*ASSIGNMENT*
An exact copy of the data is required. No picture may appear in it.

═══ DATA EXTRACT ═══

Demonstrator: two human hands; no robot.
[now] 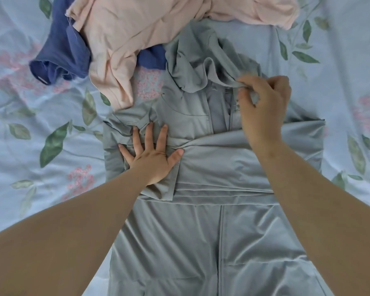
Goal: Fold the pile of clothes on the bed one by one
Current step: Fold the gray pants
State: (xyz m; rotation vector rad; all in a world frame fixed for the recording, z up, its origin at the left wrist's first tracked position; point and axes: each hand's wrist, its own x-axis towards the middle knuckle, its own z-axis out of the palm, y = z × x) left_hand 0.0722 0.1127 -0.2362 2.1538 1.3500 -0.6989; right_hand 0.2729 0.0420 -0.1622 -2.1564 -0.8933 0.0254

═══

*YOUR RESPONSE*
Demonstrator: two human hands; no robot.
[now] 
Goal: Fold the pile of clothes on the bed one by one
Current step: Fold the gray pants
State: (xyz m; rotation vector rad; all in a world frame fixed for the recording, z up, its origin at the left wrist's first tracked position; point and axes: each hand's wrist, its own x-axis towards the middle knuckle, its own z-axis out of the palm, y = z × x) left_hand 0.0722 0.1127 -0.2362 2.1538 1.3500 -0.6989; right_hand 0.2729 0.0420 -0.1622 -2.1564 -0.8933 0.0254

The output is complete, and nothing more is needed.